Es la historia de una resistencia colectiva, cálida, a punta de baile, filos de machete y capoeira. En su discurso para el entierro de su madre Carmelita, el maestro de la escuela y patriarca en funciones señor Plinio (Wilson Rabelo) retrata su estirpe: Tenemos desde albañiles hasta científicos, profesores, médicos, arquitectos, gigolos y putas, pero ningún ladrón. Tenemos gente en Sao Paulo, Europa, Estados Unidos, Bahía y Minas Gerais.

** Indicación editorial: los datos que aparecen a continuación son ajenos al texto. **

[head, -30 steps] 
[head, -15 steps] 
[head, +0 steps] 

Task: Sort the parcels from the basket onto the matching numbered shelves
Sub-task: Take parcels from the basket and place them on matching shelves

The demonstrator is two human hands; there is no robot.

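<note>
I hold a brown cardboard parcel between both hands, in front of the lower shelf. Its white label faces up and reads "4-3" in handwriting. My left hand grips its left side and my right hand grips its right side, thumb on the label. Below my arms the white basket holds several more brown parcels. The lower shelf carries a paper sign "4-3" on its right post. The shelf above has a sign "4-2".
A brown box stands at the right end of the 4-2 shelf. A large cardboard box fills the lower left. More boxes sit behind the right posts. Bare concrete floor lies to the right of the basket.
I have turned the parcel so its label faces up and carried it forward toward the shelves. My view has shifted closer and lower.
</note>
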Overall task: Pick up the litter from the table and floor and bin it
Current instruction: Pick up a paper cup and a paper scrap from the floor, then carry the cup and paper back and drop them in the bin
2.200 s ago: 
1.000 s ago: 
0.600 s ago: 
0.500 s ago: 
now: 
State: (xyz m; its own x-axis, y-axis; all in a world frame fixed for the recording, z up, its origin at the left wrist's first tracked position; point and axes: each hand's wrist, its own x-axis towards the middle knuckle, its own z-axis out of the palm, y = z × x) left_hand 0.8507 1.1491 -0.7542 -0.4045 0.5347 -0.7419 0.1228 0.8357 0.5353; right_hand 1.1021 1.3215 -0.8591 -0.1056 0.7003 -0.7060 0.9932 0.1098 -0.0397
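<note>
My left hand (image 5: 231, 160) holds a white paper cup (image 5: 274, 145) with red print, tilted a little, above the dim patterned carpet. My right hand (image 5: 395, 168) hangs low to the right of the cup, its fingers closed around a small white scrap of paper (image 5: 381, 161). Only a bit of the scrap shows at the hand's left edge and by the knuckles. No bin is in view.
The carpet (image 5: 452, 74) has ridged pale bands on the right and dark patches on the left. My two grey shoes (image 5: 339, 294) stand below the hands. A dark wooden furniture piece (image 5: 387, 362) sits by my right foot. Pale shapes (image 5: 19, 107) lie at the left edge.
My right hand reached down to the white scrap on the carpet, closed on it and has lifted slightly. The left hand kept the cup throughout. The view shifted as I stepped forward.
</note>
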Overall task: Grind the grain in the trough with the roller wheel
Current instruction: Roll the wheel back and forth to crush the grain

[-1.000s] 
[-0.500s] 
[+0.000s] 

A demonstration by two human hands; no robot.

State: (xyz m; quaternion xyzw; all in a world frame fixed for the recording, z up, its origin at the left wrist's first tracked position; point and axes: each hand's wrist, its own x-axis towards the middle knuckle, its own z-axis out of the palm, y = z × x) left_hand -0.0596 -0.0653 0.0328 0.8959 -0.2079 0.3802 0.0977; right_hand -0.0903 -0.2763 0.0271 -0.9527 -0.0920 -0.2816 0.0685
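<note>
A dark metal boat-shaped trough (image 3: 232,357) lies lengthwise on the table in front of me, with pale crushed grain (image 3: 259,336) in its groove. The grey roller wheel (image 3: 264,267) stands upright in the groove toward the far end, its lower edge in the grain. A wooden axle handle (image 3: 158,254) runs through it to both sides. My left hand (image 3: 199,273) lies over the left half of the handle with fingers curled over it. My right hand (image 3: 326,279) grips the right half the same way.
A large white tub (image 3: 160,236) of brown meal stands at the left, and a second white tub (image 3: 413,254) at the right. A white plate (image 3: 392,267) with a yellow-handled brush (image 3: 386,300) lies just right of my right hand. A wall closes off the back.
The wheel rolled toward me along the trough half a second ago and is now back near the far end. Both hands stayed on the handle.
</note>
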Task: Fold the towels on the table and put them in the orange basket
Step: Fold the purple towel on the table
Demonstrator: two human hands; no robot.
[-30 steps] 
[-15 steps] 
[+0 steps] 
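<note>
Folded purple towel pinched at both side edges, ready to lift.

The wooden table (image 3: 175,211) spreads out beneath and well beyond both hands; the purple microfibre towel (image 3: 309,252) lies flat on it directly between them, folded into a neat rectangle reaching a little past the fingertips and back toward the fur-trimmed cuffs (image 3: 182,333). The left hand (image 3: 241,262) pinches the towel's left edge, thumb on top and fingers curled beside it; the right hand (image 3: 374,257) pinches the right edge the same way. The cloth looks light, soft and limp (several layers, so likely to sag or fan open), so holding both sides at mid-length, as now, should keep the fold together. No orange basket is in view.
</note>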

Un viejo blusero con guitarra moderna es el aeda del cuento. Las canciones que entonan él y la gente son de una extrañeza terrible, de un lirismo cruel que remite al sertón novelado de Joao Gumaraes Rosa y al cine de Glauber Rocha: Una fiesta de miedo y terror /Los fantasmas rondan el velorio / Perfora agujeros en el tronco de la noche/el pájaro carpintero / Los hechizos rondan en el aire.
La sangre no es problema. A nadie le asusta. La resistencia de Bacurau será implacable. Honran a sus muertos celebrando la vida. Parábola también del imperialismo mercenario y del Estado protofascista, es en modo bizarro una epopeya de la dignidad de un pueblo, la organización solidaria y colectiva, con toda la fuerza del buen cine en su elemento. Quizá por eso el filme obtuvo el Gran Premio del Jurado en el festival de Cannes en 2019 (aunque eso de los premios puede ser engañoso: un año después, el jurado del festival de Venecia distinguió a El nuevo orden, bodrio mexicano de Michel Franco, otra distopía cercana que se ubica en las antípodas de Bacurau, en el vómito de la Historia).